▶ What you have to do: Set down exactly the first line of the entries and every line after it, through the line with "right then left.".

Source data
--------------------

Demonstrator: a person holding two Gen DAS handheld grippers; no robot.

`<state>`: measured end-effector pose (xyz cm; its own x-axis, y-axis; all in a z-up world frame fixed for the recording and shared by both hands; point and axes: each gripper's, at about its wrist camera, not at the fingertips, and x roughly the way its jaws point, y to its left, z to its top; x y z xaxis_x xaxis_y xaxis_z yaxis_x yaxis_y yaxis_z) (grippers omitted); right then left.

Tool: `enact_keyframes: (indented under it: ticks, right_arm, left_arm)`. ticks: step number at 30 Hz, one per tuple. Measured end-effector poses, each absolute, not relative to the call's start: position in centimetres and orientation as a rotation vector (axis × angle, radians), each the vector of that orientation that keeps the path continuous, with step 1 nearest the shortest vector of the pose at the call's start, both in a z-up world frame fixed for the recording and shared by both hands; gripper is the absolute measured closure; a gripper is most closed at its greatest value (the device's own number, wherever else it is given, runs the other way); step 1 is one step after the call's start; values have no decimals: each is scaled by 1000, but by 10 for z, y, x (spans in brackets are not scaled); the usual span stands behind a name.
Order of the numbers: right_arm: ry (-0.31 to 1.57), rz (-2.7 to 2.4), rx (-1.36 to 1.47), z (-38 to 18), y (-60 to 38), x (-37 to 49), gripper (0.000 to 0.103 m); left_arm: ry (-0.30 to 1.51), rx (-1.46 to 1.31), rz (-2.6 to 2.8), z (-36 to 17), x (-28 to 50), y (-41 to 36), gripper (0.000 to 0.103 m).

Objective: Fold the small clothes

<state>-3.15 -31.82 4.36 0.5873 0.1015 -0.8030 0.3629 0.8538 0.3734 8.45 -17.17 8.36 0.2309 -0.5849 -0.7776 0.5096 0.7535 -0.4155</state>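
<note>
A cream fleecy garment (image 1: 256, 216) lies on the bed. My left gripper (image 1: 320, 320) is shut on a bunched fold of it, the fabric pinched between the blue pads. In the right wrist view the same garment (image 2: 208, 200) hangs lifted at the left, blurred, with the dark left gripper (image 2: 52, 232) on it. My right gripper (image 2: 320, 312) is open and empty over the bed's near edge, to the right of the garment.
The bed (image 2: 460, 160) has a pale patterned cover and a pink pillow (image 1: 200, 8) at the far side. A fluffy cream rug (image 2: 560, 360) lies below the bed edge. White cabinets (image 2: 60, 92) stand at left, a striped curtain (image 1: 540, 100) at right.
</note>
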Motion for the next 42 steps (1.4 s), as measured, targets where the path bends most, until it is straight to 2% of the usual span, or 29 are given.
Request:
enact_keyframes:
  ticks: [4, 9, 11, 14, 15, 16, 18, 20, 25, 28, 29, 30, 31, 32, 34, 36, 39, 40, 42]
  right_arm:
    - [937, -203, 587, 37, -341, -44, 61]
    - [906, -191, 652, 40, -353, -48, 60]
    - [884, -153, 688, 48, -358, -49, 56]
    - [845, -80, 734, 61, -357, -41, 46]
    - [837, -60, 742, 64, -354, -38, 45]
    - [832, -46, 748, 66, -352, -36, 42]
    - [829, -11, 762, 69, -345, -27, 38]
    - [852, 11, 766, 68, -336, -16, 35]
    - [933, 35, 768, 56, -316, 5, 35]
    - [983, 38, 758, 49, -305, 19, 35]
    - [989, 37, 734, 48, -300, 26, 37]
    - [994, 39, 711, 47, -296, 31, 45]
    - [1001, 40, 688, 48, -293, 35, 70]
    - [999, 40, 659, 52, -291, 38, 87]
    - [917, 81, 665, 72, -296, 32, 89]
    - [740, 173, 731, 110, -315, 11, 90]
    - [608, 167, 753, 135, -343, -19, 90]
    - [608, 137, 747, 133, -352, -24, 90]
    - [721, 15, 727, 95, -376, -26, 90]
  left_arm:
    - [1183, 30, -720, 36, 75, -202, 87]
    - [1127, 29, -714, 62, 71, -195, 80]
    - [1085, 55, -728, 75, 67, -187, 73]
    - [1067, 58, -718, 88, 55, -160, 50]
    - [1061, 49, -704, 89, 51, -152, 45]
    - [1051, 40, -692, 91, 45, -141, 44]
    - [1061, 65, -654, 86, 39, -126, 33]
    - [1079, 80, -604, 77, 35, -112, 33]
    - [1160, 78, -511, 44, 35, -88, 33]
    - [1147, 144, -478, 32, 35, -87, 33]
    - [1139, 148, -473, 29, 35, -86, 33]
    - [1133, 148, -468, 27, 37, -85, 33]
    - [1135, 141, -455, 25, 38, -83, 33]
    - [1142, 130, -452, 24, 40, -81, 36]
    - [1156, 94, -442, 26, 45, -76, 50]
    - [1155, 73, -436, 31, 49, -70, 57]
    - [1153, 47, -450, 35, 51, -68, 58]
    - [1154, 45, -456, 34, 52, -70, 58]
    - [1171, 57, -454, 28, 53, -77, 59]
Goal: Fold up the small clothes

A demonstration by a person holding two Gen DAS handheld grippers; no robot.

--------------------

▶ Exercise output:
Demonstrator: a person holding two Gen DAS handheld grippers; no robot.

`<state>`: measured end-effector pose (xyz cm; its own x-axis, y-axis; all in a z-up world frame fixed for the recording and shared by both hands; point and axes: each gripper's, at about its wrist camera, not at the fingertips, and x roughly the way its jaws point, y to its left, z to its top; x y z xaxis_x xaxis_y xaxis_z yaxis_x yaxis_y yaxis_z) (grippers omitted); right then left.

The work on this exercise is complete.